I want to wish you and yours a Happy Holiday Season and thank you for your support and your work on behalf of our city’s students over the past year.
PARCC. Last month, the Office of the State Superintendent for Education (OSSE) released the District’s results for the Partnership for Assessment of Readiness for College and Career (PARCC) scores for the 2014-16 school year. Here are OSSE’s presentations (Grades 3-8 and High School) and you can find more details on the city-wide scores here. In the coming days, each family with a student who took a PARCC assessment will receive two reports, one for English language arts and one for math. OSSE has developed a guide to help you understand your student’s results.
While our city’s PARCC (and NAEP) results, as well as other key data points such as enrollment and graduation rates, do highlight encouraging trends for our city’s schools, I am deeply troubled by the persistent achievement gaps across our city. On the high school English test, only 17% of students who are “economically disadvantaged,” 20% of Black students, and 25% of Hispanic students met or exceeded expectations while 82% of white students met or exceeded expectations. And, further, just weeks after we celebrated a surge in our city’s graduation rate (DCPS release here), we find that at several of our city’s high schools no students met expectations on the PARCC in Math and very few met that threshold in English. The gaps are equally as shocking for our elementary schools.

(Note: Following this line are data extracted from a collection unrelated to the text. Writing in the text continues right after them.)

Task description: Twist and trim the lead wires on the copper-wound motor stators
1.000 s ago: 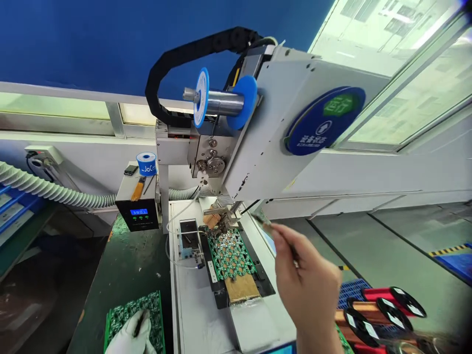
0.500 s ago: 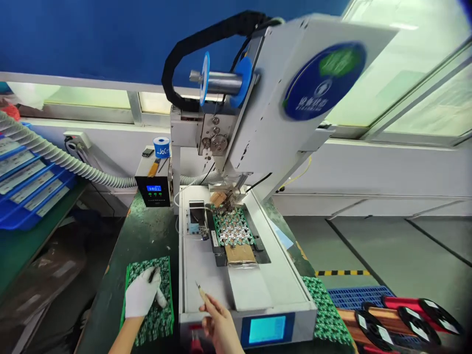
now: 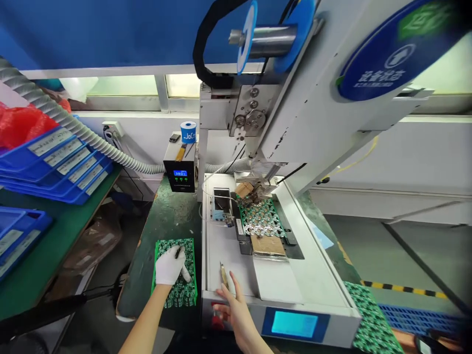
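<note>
My left hand [image 3: 170, 266], in a white glove, rests on a green circuit board panel [image 3: 176, 297] at the left of the bench. Its fingers are curled, and a small dark thing [image 3: 179, 252] shows at them, too small to name. My bare right hand [image 3: 236, 307] is over the front edge of the soldering machine, fingers apart. Just beyond its fingertips a thin pointed tool, yellowish-brown [image 3: 223, 275], lies on the machine's white bed [image 3: 236, 265]. Farther back, another circuit board panel [image 3: 263, 221] sits in the fixture beneath the soldering head [image 3: 258, 191].
A control box [image 3: 179, 177] with a solder spool [image 3: 188, 132] on top stands behind left. Blue trays [image 3: 66, 162] are stacked on the left table. The machine's screen [image 3: 295, 324] faces me. More boards [image 3: 372, 314] lie at right.
My right hand has opened and let go of the pointed tool, which now lies on the machine bed. My left hand stays on the panel. The view has swung left.
</note>
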Motion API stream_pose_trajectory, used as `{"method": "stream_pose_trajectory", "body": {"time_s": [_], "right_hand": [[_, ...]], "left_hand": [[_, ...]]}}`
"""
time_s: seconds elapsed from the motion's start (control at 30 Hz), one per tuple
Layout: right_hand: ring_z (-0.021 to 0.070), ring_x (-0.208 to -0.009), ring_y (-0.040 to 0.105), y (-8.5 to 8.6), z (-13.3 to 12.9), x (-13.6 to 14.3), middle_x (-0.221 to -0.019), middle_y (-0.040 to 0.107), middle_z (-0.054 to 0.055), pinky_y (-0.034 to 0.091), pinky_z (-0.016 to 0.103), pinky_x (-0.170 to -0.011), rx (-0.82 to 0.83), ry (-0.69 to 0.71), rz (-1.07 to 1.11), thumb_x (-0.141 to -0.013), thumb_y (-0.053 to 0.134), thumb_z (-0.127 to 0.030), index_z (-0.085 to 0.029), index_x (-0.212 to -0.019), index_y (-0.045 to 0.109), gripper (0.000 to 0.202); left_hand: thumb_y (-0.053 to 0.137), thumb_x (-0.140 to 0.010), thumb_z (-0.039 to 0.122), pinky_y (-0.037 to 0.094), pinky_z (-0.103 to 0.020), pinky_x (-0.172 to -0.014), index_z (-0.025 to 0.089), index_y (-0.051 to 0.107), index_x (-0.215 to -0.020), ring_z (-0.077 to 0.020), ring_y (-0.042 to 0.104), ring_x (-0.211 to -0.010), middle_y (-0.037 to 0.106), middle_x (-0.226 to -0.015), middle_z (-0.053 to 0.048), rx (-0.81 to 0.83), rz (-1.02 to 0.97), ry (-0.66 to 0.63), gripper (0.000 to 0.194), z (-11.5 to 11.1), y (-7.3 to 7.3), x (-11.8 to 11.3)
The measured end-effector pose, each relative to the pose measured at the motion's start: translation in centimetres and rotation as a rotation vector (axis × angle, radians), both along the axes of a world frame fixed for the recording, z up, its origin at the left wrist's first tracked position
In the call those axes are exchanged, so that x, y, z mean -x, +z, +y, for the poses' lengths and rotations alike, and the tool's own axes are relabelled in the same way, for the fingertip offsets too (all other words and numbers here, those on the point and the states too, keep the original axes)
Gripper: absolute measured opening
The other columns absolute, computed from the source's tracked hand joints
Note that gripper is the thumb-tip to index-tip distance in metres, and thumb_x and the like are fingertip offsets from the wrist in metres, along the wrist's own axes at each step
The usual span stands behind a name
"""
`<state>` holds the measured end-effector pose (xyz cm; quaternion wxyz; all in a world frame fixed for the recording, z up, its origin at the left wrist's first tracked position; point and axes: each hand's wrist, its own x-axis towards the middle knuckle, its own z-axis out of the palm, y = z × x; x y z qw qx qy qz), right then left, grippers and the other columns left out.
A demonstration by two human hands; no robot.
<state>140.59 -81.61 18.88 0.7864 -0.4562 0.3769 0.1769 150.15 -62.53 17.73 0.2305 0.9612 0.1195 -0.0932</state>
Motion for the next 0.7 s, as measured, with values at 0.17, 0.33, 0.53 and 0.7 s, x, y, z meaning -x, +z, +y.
{"method": "stream_pose_trajectory", "body": {"time_s": [0.17, 0.33, 0.53, 0.7], "right_hand": [[0.0101, -0.045, 0.057, -1.5, 0.4, 1.2, -0.072, 0.059, -0.006, 0.034, 0.017, -0.04, 0.016, 0.008, -0.023, -0.061, 0.073, -0.047, -0.035, -0.133, 0.024, 0.088], [0.0082, -0.036, 0.049, -2.8, 0.4, 1.7, -0.053, 0.055, -0.008, 0.03, 0.015, -0.034, 0.017, 0.059, -0.103, -0.052, 0.075, -0.05, -0.02, -0.11, 0.046, 0.072], [0.0118, -0.034, 0.052, -1.8, -1.5, 3.0, -0.052, 0.059, 0.001, 0.031, 0.018, -0.03, -0.113, 0.347, -0.219, -0.045, 0.078, -0.055, -0.012, -0.082, 0.058, 0.06], [0.0152, -0.066, 0.062, -0.8, -3.0, 4.7, -0.095, 0.063, 0.005, 0.042, 0.019, -0.042, -0.21, 0.38, -0.299, -0.049, 0.077, -0.055, -0.023, -0.113, 0.053, 0.076]], "left_hand": [[0.043, -0.086, 0.04, 0.046, -0.037, -0.081, 0.017, 0.058, -0.103, -0.0172, 0.061, -0.089, 0.067, -0.099, -0.006, 0.021, -0.015, 0.004, 0.032, -0.1, -0.5, 0.2], [0.055, -0.08, 0.036, 0.044, -0.042, -0.086, 0.016, 0.062, -0.093, -0.0178, 0.062, -0.084, 0.068, -0.09, -0.005, 0.099, -0.07, 0.002, 0.025, -0.2, 0.1, 0.2], [0.048, -0.079, 0.044, 0.049, -0.032, -0.072, 0.014, 0.063, -0.097, -0.0207, 0.064, -0.08, 0.07, -0.088, -0.007, 0.304, -0.287, 0.325, 0.039, -2.5, 5.5, 2.1], [0.048, -0.073, 0.054, 0.05, -0.032, -0.065, 0.011, 0.064, -0.096, -0.0251, 0.063, -0.08, 0.07, -0.089, -0.01, 0.454, -0.448, 0.644, 0.051, -7.0, 9.4, 9.0]]}}
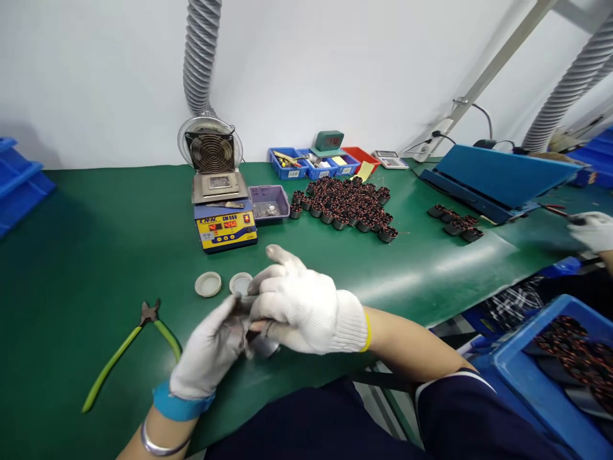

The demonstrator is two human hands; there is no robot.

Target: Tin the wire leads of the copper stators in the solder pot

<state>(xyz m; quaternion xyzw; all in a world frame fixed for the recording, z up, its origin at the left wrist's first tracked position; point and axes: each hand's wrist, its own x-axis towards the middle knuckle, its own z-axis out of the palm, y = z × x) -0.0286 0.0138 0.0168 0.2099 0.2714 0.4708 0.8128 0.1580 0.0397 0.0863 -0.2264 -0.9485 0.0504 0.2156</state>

I have asked OSSE for data relating to PARCC scores to enrollment in early educational programs and student mobility. I’ve also asked OSSE to provide additional details on the city’s investment in early literacy and math interventions and how effective those programs are at improving our student test scores. If there are other pieces of data that you’d like to see, please contact me to let me know.
FY2017 Budget. The Fiscal Year 2017 budget process for the DC public schools has begun. DC Public Schools Chancellor Kaya Henderson met with the community in November at Stuart-Hobson Middle School to hear our concerns and priorities. Local School Advisory Teams (LSATs) have also been meeting with the Chancellor and her staff. At the December Capitol Hill Public School Parents Organization (CHPSPO) meeting, Councilmember Allen’s team and I presented information on the budget process to school communities. Please let us know if we can help you and your school community navigate the budget process. [Note: the process for funding of public charter schools operates a quite a bit differently than for DCPS. If you have questions about that process, please contact me.]
My priority for the FY2017 is the restoration of funding for School Modernization. The FY16 Capital Budget, reduced funding for school modernization by $330 million dollars over five years, including $125 million that was slated to go to #Ward6 schools. I want to see this funding restored and our #Ward6 school modernizations, especially for Eliot-Hine MS and Jefferson Academy MS, put back on schedule.
State Board of Education.
State Diploma for GED Recipients. At our November meeting, the State Board of Education adopted a resolution authorizing the city to move forward with regulations that would allow students who pass the GED exam to receive a high school diploma. I was proud to join my colleagues in moving this issue forward and will continue to push our state education agencies to conduct outreach to employers to ensure there is a deeper understanding of the increased rigor of the new GED test (which aligns to the Common Core requirements all District students must meet to graduate). The Office of the State Superintendent of Education will draft regulations and issue them for public comment with a final vote by the State Board tentatively scheduled for our February meeting.
High School Credit Flexibility. During our December meeting, the State Board of Education approved a resolution to authorize the State Superintendent of Education to create regulations that embrace the findings of the SBOE’s High School Credit Flexibility Task Force. These new regulations will allow students who demonstrate proficiency in areas (such as a World Language) to earn credit towards graduation without having to spend 120 hours in a traditional classroom setting.
Cross-Sector Collaboration Task Force. Karen Williams, SBOE Vice President and Ward 7 Member, and Faith Gibson Hubbard, Chief Student Advocate, have been asked by the Deputy Mayor for Education, Jennifer Niles, to serve on the city’s Cross-Sector Collaboration Task Force. The task force will issue a report for Mayor Muriel Bowser with recommendations for improving the coherence of public education in the District of Columbia for families and increasing collaboration across traditional and charter public schools to improve effectiveness, efficiency, and student achievement.
The Board pushed hard to ensure that our voice, as the city’s elected representatives on educational issues, was a part of the process. Task Force meetings, which will be open to the public, are expected to meet at 6 p.m. on the fourth Tuesday of each month for two years. The first meeting is scheduled for Jan. 26.
In early December Congress passed and the president signed the Every Student Succeeds Act (ESSA) to reauthorize the Elementary and Secondary Education Act (ESEA) and replace the many of the requirements of the No Child Left Behind Act (NCLB). The State Board will be meeting in early January to lay out our plans for the New Year but a major focus will be on helping our city develop an accountability plan that meets the new requirements of ESSA while working to narrow our city’s achievement gap.